_YOUR TASK_
An exact retyping of all lines below is the answer; pictures do not belong in it.

*** SUPPLIED MATERIAL Section Begins ***

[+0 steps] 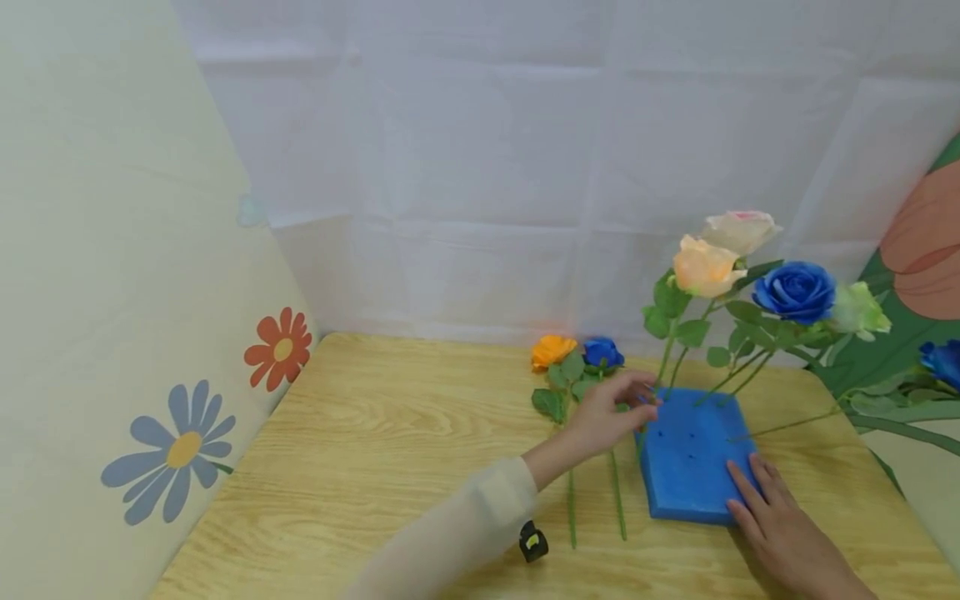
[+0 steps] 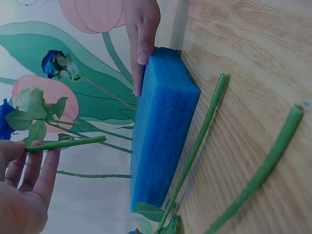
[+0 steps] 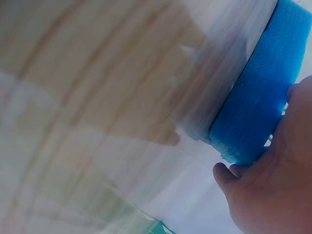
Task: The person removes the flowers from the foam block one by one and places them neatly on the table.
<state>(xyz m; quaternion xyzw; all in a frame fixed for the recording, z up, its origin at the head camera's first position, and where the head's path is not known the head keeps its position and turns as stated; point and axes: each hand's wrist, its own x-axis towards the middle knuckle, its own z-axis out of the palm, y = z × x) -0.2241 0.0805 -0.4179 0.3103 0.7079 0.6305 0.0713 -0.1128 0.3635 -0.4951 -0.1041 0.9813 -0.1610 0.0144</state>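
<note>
In the head view my left hand pinches the green stem of a rose over the left edge of a blue foam block; the peach rose stands above that hand. The left wrist view shows the held stem between thumb and fingers, its cut end free beside the block. My right hand rests with extended fingers on the block's near right corner. Stuck in the block are a white-pink rose, a blue rose, a pale green-white rose and a blue rose leaning far right.
Left of the block, an orange rose and a blue rose lie on the wooden table, stems toward the near edge. A small black object shows beside the left sleeve. A white cloth hangs behind.
</note>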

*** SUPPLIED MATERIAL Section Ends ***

_ANSWER FOR THIS EXERCISE_
[+0 steps] 
[+0 steps] 
[+0 steps] 
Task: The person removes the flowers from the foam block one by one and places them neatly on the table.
<state>(xyz m; quaternion xyzw; all in a frame fixed for the recording, z up, its origin at the head camera's first position, and where the head's path is not known the head keeps its position and turns as stated; point and axes: each hand's wrist, its own x-axis towards the middle knuckle, its own z-axis out of the palm, y = z × x) -0.2241 0.0805 -0.4179 0.3103 0.7079 0.6305 0.0713 -0.1128 0.3635 -0.4951 -0.1041 0.9813 -0.1610 0.0144</state>
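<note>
In the head view my left hand pinches the green stem of a rose over the left edge of a blue foam block; the peach rose stands above that hand. The left wrist view shows the held stem between thumb and fingers, its cut end free beside the block. My right hand rests with extended fingers on the block's near right corner. Stuck in the block are a white-pink rose, a blue rose, a pale green-white rose and a blue rose leaning far right.
Left of the block, an orange rose and a blue rose lie on the wooden table, stems toward the near edge. A small black object shows beside the left sleeve. A white cloth hangs behind.
</note>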

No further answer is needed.